Так или иначе, этот план мне всё же не нравился, поэтому я искал возможности поступить иначе, но мне нужна была гарантия, что в ней есть хоть какое-то чувство. По этой причине я пропадал, в надежде, что после разлуки она потеплеет или я увижу искорку в её глазах, тогда я не приступил бы к этой мере, молча решил её проблему, и продолжал игру с флиртом и ухаживаниями.
Сегодня я увидел искру в её глазах, искру, которая с удовольствием испепелила бы меня. Я разозлился и понял, что иного выхода не осталось, поэтому я и здесь.
– Кадер знает об этом?
– Ещё нет.
– Так иди, оповещай.
– А что вы?
– Я согласен, если она согласна.
И с полным скорби лицом он сел обратно, брови его нависли над глазами, а глаза потускнели, кажется, только сейчас он понял, сколько ошибок совершил из-за своей пагубной привычки, и закрытости от действительности.
Я оставил его наедине с размышлениями и покинул дом, люди возле дома рассосались, а Кадер всё также сидела на заднем сидении машины, свесив ноги на землю, её костлявые, трясущиеся от нервов, руки держат опустевшую пластиковую тару, а пустой взгляд устремлен в пустоту.
– Как ты себя чувствуешь? – Я подошел ближе и опустился на корточки рядом с ней, отчего-то моё внимание привлекла тонированная машина, неизвестной марки, матово-серого цвета, прежде чем обратиться к девушке, я пару секунд прожигал взглядом это авто.
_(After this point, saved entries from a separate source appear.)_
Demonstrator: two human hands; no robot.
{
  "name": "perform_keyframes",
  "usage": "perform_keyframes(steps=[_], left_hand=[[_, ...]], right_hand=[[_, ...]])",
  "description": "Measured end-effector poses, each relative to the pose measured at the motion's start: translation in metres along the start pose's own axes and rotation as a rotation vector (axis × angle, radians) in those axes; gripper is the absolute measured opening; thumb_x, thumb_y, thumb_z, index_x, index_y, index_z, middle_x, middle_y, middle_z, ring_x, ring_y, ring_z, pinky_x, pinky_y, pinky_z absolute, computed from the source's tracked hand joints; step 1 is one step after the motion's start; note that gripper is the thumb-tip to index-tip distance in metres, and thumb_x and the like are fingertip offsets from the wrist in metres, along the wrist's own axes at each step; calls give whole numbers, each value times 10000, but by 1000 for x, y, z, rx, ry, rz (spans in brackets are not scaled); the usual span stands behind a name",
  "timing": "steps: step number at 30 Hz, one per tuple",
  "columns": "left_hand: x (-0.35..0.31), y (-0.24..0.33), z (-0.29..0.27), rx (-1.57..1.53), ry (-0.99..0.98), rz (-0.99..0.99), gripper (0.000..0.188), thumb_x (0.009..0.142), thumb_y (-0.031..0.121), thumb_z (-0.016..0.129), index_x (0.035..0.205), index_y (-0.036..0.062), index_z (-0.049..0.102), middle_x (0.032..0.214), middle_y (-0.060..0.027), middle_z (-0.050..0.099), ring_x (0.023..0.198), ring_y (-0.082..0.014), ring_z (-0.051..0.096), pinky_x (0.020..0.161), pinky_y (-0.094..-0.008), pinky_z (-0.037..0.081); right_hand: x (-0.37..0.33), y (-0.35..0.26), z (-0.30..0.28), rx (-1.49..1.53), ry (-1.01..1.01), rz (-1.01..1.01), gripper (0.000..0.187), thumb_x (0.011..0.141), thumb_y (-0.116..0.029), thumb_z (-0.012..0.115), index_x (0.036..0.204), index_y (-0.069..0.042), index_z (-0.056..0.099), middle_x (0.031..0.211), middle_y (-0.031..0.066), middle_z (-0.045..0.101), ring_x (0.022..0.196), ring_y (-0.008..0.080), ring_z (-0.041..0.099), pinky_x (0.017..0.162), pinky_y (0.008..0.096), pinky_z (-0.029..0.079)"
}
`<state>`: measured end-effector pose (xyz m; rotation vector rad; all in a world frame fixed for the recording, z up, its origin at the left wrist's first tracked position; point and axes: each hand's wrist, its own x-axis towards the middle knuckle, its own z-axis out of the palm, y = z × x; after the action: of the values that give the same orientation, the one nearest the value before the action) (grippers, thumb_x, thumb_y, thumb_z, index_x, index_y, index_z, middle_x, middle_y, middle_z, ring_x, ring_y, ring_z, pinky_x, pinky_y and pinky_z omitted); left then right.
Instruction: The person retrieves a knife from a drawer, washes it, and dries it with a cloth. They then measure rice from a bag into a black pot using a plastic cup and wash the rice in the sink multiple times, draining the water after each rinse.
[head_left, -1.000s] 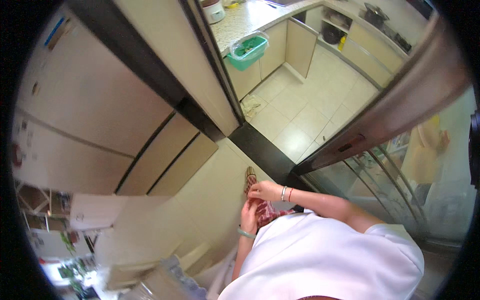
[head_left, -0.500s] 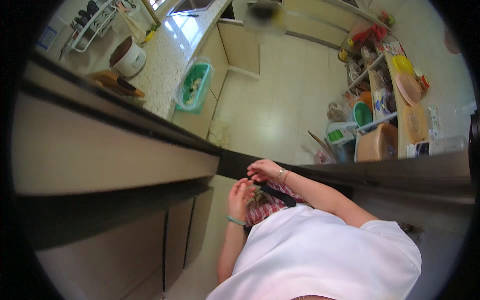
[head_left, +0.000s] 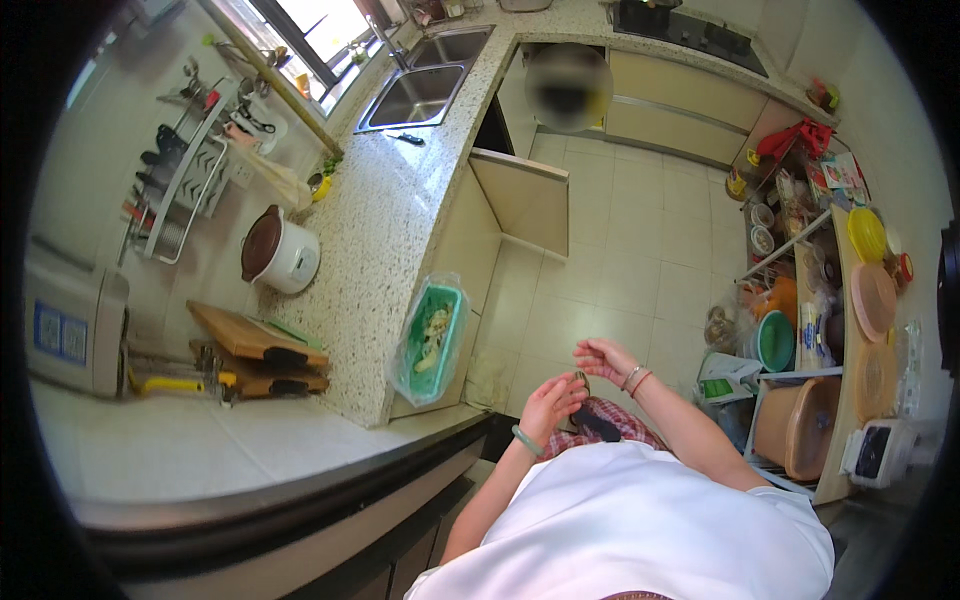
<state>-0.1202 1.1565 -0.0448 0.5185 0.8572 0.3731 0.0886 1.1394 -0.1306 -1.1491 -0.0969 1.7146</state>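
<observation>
My left hand (head_left: 556, 404), with a green bangle at the wrist, is raised in front of my white shirt (head_left: 640, 520). Its fingers are stretched and slightly bent. Just beyond it and to the right, my right hand (head_left: 608, 362) has its fingers loosely extended toward the left; a watch or bracelet and a red band circle that wrist. A small dark spot beside the left fingertips is too small to make out. Otherwise nothing shows in either hand. Red checked cloth (head_left: 625, 420) with a dark strap lies below the hands, at my waist.
A green bin (head_left: 458, 340) lined with clear plastic hangs at the counter's edge (head_left: 360, 375), holding food scraps. A cabinet door (head_left: 525, 200) juts open ahead. Along the right wall stands a crowded shelf (head_left: 838, 300). A white pot (head_left: 295, 255) and cutting boards (head_left: 250, 335) rest left.
The view has moved forward into the kitchen, past the dark doorway edge. More of the counter, sink and window shows. Both hands stay raised close together, the right one a little farther forward.
</observation>
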Motion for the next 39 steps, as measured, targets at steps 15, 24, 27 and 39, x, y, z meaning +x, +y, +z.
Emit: perform_keyframes(steps=[15, 24, 27, 39], left_hand=[[319, 177, 38, -353, -37, -17, 500, 980, 160, 495, 1426, 41, 303, 1343, -186, 495, 1182, -270, 544, 1004, -384, 464], [553, 276, 41, -311, 413, -200, 686, 913, 121, 578, 1461, 14, 181, 1506, -244, 193, 1371, -402, 263, 1022, -523, 417], [574, 304, 71, -334, 470, -284, 580, 921, 126, 546, 1413, 0, 266, 1448, -286, 261, 1309, -419, 337, 1034, -531, 399], [743, 419, 106, -652, 380, 138, 370, 960, 78, 435, 1291, -81, 393, 1314, -201, 478, 1258, -341, 465, 1022, -485, 449]], right_hand=[[195, -230, -34, 79, -30, 53, 310, 992, -236, 470, 1170, 1, 560, 1060, 142, 665, 896, 216, 671, 749, 321, 563], [299, -381, -36, -51, 96, 151, 400, 980, -274, 506, 1226, 41, 495, 1218, 192, 590, 1048, 285, 634, 825, 380, 557], [325, -418, -44, -39, 121, 165, 389, 982, -276, 501, 1229, 24, 502, 1221, 176, 596, 1051, 272, 632, 825, 376, 555], [482, -622, -78, -181, 76, 222, 301, 987, -234, 475, 1167, -12, 569, 1022, 106, 673, 822, 180, 655, 702, 306, 548]])
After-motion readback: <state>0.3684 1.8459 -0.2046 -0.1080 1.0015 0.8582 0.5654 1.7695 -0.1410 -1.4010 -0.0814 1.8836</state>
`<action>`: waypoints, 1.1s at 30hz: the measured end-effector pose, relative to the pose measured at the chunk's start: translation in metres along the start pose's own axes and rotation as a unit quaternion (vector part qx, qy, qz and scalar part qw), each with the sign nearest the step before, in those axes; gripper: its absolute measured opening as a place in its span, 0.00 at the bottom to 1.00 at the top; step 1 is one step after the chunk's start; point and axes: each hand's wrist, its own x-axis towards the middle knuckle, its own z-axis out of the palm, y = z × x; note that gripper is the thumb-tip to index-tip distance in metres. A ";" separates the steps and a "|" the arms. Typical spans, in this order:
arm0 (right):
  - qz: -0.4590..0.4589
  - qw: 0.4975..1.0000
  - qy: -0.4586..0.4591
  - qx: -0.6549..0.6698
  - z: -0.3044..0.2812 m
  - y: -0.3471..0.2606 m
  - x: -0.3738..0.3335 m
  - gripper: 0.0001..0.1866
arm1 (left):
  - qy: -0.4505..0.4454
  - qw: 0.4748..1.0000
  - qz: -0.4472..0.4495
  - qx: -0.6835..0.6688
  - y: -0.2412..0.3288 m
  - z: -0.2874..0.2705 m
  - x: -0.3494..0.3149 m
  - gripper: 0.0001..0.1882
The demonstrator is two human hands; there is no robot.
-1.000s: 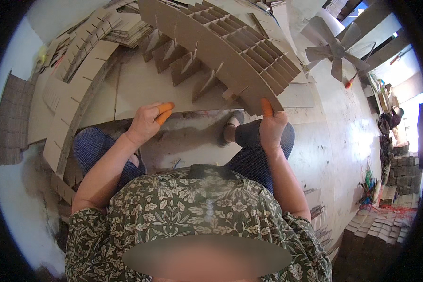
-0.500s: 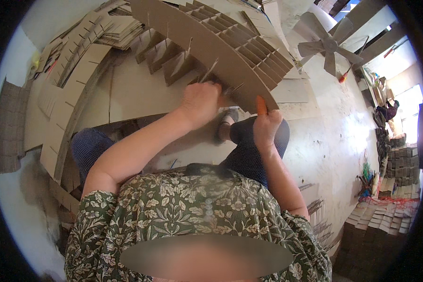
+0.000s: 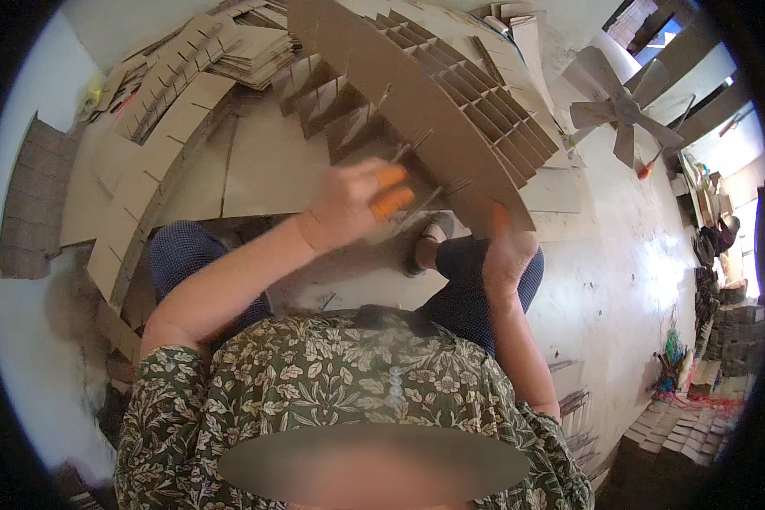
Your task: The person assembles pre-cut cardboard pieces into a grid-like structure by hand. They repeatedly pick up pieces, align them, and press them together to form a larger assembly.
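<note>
A seated person, seen from above in a dark green shirt with a pale leaf-and-flower print (image 3: 348,365), works with bare hands over a pale, flat bench (image 3: 263,161). A long, gently curved strip of plain brown cardboard (image 3: 416,98) slants from the top centre of the frame to right of centre. Along its upper right side sits a grid of brown cardboard cells (image 3: 489,106); from its lower left side project loose-looking brown cardboard flaps (image 3: 319,110), and thin edges poke through its face. The right hand (image 3: 510,259) is closed on the strip's near end, an orange-covered thumb against its face, seemingly to keep the long piece steady and tilted. The left hand (image 3: 353,195), near the centre, is blurred, its fingers partly curled, two wearing orange finger covers (image 3: 391,202); it is just beside the strip, and whether it holds anything cannot be told. At upper left, slit cardboard strips (image 3: 157,174) lie beside a stack of flat cardboard pieces (image 3: 255,55), perhaps placed there to be within reach. A grey-white fan with broad blades (image 3: 627,110) stands at upper right.
</note>
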 end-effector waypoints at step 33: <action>-0.137 0.963 -0.164 -0.164 -0.002 -0.014 0.019 0.28 | 0.063 0.993 -0.077 0.060 -0.101 -0.066 0.054 0.13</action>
– Мы теперь будем жить на улице? – спросила она, пропустив мой вопрос. Голос её звучит глухо, в нем совсем нет надежды.
– Нет, у меня как раз есть предложение к тебе, – мне не хотелось заговаривать об этом так сразу, я думал потянуть время и как-то миролюбиво настроить её, но лучше момента я уже не найду.
Она заторможено подняла на меня взгляд, глаза от усталости прикрыты, а брови ползут вверх, будто она старается за счет них поднять веки.
– У тебя есть возможность спасти своего отца, – чувствуя себя чудовищем, произнес я, выпрямляясь во весь рост, замечая, как Кадер приподнимает голову, дабы смотреть мне в глаза. – Ты можешь поехать со мной, тогда ваш долг будет аннулирован, а господин Джошкун будет отправлен на лечение в дорогую клинику.
– Подожди, – девушка, нахмурившись, моргнула, она попыталась прийти в себя, чтобы начать всё контролировать, но из-за тяжелого дня это не удавалось. Она чуть выпрямилась, шевельнув плечами, и продолжила, – Куда я должна поехать?
– В мой дом.
На секунду повисло молчание, губы Кадер удивленно приоткрылись, кажется, она не верила своим ушам.
– Подожди, – повторила она, ничего не понимая. – Чего ты… Ты хочешь… Ты собираешься переспать со мной?
На последней фразе в ней откуда-то появились силы, она прикрикнула и с ненавистью и отвращением взирала на меня, я же не ожидал, что она произнесет это так прямо.
– Что-то вроде того.
– Это ещё что значит? – Она продолжает кричать на меня, почти так же как кричала в кафе.
– А ты не понимаешь? Я окажу услугу, а услуги, как известно, бесплатными не бывают.
– Вот оно что, – Кадер с болью усмехнулась. – Не зря ты не понравился мне с первого дня, я чувствовала, каким человеком ты окажешься.